LY17 Bilateral presentation of primary cutaneous diffuse large B-cell lymphoma, leg type: a case series
Abigail Cooke, Eleni Ieremia, Rubeta N MatinAbstract
Primary cutaneous diffuse large B-cell lymphoma, leg type (DLBCL-LT) is uncommon, typically presenting with rapidly growing lower-limb bluish-red nodules. Bilateral limb involvement of cutaneous DLBCL-LT is infrequent. We present a short case series. Case 1: an 88-year-old woman presented with 2-month history of indurated purple–deep red nodules and plaques over both lower limbs. Diagnostic punch biopsy confirmed DLBCL-LT, and staging positron emission tomography (PET) scan showed several fluorodeoxyglucose (FDG)-avid foci in skin and subcutaneous tissue of the right ankle, as well as foci in the left calf and thigh. She was treated with single-modality radiotherapy (8 Gy in one fraction) per patient preference. Unfortunately, she died within 3 years from disseminated disease. Case 2: a 69 year-old man presented with a 3-month history of a rapidly growing left-leg nodule, confirmed histologically as DLBCL-LT following excision. He was treated with six cycles of R-CHOP (rituximab, cyclophosphamide, doxorubicin, vincristine, prednisolone) and adjuvant radiotherapy (30 Gy in 15 fractions) with excellent response. At 2 years, a new nodule on the right leg was excised, showing overlap of morphology and immunohistochemical staining with the previous specimen, in keeping with recurrent DLBCL-LT. He received radical radiotherapy (30 Gy in 15 fractions) and is disease free at 5 years.

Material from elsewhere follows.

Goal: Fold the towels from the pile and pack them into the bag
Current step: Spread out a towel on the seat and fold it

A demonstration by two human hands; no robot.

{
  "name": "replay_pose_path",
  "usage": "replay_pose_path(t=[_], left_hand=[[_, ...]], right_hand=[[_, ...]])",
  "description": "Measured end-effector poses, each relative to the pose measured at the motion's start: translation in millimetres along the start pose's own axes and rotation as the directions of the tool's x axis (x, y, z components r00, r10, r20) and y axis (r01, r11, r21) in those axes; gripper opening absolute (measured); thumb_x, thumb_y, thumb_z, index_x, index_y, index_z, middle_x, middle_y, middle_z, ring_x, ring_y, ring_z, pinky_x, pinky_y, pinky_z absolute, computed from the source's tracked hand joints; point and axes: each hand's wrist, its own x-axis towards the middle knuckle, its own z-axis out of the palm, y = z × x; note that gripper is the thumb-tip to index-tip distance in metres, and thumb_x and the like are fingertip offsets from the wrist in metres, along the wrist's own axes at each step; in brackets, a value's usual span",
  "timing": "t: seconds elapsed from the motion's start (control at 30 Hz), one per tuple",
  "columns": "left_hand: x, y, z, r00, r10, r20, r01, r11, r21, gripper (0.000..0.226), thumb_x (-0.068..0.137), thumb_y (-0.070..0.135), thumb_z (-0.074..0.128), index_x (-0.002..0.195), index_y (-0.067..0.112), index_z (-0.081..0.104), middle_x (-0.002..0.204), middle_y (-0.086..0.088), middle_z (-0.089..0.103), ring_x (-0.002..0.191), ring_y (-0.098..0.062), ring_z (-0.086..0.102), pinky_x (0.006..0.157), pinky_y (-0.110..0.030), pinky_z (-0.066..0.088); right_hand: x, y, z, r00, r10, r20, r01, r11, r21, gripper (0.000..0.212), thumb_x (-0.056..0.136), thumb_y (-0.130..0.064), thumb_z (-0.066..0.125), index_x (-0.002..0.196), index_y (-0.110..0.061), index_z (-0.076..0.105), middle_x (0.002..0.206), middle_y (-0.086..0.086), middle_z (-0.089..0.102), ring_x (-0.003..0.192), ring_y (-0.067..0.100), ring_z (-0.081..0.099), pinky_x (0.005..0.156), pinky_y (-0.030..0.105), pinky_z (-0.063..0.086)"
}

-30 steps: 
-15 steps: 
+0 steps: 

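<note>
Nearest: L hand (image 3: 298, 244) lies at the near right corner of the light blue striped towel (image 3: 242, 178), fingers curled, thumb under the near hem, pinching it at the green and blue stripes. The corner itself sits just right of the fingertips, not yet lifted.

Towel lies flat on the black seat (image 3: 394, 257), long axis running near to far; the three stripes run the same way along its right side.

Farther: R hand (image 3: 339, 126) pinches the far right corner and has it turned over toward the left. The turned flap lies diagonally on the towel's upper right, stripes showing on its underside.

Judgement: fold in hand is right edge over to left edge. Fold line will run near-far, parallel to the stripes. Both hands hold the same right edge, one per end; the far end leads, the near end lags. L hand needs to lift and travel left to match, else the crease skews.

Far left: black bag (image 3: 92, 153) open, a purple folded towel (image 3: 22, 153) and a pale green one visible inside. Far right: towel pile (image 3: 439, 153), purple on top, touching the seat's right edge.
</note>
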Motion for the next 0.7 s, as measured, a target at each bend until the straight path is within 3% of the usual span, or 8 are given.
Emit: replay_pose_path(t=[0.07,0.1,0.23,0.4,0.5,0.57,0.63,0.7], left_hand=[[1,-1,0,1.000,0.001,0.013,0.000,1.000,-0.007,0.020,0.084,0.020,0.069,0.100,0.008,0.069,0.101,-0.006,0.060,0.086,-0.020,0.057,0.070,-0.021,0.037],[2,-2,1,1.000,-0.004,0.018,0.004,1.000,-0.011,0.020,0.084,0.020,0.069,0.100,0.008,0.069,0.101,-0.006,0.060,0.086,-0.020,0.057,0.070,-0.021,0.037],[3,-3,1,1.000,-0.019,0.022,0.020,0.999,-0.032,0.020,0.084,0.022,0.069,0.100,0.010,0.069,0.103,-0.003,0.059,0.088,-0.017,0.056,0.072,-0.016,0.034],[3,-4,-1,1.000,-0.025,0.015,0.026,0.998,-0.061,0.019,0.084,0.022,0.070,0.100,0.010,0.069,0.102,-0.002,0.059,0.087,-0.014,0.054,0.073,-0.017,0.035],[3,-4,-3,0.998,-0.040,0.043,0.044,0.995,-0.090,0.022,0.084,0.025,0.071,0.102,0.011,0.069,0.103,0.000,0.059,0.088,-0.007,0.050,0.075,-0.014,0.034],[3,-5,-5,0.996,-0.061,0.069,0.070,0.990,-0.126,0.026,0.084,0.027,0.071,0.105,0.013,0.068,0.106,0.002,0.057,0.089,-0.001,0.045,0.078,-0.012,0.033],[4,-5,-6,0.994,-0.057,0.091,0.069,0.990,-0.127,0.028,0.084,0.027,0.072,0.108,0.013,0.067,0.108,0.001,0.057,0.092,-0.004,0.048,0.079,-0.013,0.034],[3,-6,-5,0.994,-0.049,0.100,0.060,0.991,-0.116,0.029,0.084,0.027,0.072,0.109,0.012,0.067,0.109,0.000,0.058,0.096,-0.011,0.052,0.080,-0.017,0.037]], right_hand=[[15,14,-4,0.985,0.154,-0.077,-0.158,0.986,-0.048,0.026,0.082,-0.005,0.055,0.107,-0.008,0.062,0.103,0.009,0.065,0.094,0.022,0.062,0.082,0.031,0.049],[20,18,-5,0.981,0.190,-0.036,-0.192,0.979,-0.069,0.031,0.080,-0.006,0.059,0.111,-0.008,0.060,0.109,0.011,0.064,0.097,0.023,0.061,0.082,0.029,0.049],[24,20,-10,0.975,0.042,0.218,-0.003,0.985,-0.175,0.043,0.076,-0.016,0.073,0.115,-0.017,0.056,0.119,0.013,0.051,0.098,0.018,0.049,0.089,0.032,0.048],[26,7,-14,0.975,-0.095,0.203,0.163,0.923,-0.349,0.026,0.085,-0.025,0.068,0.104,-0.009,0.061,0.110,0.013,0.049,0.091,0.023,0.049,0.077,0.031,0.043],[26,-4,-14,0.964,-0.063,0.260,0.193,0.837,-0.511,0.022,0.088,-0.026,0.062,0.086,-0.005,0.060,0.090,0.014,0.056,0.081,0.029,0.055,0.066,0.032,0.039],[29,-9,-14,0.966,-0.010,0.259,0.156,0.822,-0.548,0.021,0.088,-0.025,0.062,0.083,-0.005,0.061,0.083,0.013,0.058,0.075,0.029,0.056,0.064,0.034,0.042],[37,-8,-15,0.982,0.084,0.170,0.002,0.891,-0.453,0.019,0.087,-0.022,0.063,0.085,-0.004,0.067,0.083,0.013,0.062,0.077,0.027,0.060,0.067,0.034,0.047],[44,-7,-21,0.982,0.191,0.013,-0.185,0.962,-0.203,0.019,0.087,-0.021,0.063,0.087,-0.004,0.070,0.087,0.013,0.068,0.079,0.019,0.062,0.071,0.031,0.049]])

Case 3: an 80 year-old man presented with 3-month history of two nodules on the left ankle. Incisional biopsy confirmed DLBCL-LT and a baseline PET scan showed FDG-avid left-heel and circumferential lower-leg cutaneous lymphoma. He was treated with six cycles of R-CHOP and no adjuvant radiotherapy due to complete metabolic response on PET. Six weeks after completing treatment, he reported two new lesions on the right leg. Incisional biopsy demonstrated recurrence of DLBCL-LT and he started R-GemOx chemotherapy. He is currently under treatment 20 months after the initial presentation. These cases illustrate that bilateral primary cutaneous DLBCL-LT, while uncommon, reflects aggressive disease with a high risk of relapse and variable outcomes despite multimodal therapy.